13. The apparatus of claim 12, wherein the at least one processor performs the determining by:

applying the output and the consolidated ground truth context to a pre-trained classifier that generates as output an indication of whether or not the output is indicative that the generative model is hallucinating.

14. The apparatus of claim 12, wherein the at least one processor is configured to execute instructions that further cause the at least one processor to perform:

applying the input to the generative model and the output from the generative model to a hallucination pattern detection model that has been trained to detect a hallucination.

15. The apparatus of claim 14, wherein the at least one processor performs the determining by determining that the generative model is hallucinating based on an output of the hallucination pattern detection model.

16. The apparatus of claim 15, wherein when the output of the hallucination pattern detection model does not indicate that the generative model is hallucinating, the at least one processor further executes instructions that cause the at least one processor to perform:

applying the output and the consolidated ground truth context to a pre-trained classifier that generates as output an indication of whether or not the output of the generative model is indicative that the generative model is hallucinating.

17. One or more non-transitory computer readable storage media encoded with instructions that, when executed by at least one processor, cause the at least one processor to perform operations including:

obtaining output produced by a generative model based on input provided to the generative model;

performing summarization and topic extraction on the output to obtain one or more topics;

performing fact checking on each of the one or more topics to produce a consolidated ground truth context; and

determining that the generative model is hallucinating or not based on the consolidated ground truth context.

18. The one or more non-transitory computer readable storage media of claim 17, further comprising instructions that, when executed by the at least one processor, cause the at least one processor to perform:

dividing the output into a plurality of text chunks,

wherein performing summarization and topic extraction and performing fact checking are for each of the plurality of text chunks.

19. The one or more non-transitory computer readable storage media of claim 18, wherein performing fact checking comprises:

for each of one or more facts for each of the plurality of text chunks, searching one or more public knowledge bases and/or one or more private knowledge bases to obtain a context for each searched knowledge base; and

aggregating the context obtained from each searched knowledge base to obtain the consolidated ground truth context.

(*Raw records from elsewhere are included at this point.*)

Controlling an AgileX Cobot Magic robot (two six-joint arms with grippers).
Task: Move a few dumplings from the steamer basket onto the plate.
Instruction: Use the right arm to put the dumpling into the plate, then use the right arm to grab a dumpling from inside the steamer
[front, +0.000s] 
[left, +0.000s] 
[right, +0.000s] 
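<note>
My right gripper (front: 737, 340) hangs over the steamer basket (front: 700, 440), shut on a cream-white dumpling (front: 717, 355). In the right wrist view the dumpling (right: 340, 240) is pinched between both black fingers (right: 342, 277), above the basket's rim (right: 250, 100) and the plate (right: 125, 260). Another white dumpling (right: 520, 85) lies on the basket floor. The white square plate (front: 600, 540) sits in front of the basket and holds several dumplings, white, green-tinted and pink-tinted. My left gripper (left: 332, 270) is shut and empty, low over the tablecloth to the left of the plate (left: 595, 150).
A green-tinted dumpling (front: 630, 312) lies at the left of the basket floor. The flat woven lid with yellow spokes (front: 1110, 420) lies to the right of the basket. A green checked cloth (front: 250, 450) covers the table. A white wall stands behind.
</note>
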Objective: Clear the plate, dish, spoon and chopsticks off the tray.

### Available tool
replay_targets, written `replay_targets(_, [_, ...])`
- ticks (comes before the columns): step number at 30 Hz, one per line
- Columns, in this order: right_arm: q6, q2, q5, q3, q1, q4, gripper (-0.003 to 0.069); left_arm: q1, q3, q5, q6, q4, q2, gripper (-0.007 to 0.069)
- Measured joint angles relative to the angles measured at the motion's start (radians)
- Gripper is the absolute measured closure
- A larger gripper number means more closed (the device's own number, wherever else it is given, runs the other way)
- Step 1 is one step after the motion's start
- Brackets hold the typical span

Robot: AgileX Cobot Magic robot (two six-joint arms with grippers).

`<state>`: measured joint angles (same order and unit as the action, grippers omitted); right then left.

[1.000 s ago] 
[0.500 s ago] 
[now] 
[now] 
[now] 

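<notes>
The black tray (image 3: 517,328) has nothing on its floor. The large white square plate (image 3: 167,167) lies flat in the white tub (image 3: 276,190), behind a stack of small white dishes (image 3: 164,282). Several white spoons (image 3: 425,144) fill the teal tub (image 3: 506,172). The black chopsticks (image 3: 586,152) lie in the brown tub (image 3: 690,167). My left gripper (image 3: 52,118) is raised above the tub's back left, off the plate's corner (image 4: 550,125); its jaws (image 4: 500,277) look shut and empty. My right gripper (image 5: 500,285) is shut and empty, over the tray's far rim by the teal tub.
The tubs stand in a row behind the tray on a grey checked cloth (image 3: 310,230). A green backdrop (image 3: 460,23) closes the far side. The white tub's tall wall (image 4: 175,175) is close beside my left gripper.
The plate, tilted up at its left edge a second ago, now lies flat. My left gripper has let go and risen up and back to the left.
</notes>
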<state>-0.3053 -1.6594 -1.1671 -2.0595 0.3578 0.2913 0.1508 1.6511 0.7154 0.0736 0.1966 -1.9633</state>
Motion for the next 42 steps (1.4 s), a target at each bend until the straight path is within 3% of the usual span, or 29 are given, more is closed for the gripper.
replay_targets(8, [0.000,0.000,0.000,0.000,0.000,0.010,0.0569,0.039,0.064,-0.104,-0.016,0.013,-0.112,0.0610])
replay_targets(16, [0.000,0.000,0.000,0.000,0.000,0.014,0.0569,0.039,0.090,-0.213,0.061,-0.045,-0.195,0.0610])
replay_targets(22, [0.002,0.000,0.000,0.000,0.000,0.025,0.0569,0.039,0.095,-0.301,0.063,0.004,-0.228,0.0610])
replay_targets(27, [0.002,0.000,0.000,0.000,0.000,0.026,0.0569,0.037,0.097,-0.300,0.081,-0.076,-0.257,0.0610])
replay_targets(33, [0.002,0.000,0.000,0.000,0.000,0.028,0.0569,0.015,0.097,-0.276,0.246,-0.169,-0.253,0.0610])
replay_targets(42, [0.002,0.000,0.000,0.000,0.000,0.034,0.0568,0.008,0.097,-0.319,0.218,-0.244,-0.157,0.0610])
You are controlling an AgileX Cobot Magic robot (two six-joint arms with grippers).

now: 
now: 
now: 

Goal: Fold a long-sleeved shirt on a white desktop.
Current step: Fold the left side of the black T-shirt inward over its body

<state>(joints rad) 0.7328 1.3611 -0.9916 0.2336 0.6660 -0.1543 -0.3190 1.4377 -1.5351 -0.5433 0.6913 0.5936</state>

20. The one or more non-transitory computer readable storage media of claim 17, further comprising instructions that, when executed by the at least one processor, cause the at least one processor to perform:

applying the input to the generative model and the output from the generative model to a hallucination pattern detection model that has been trained to detect a hallucination,

wherein determining comprises determining that the generative model is hallucinating based on an output of the hallucination pattern detection model.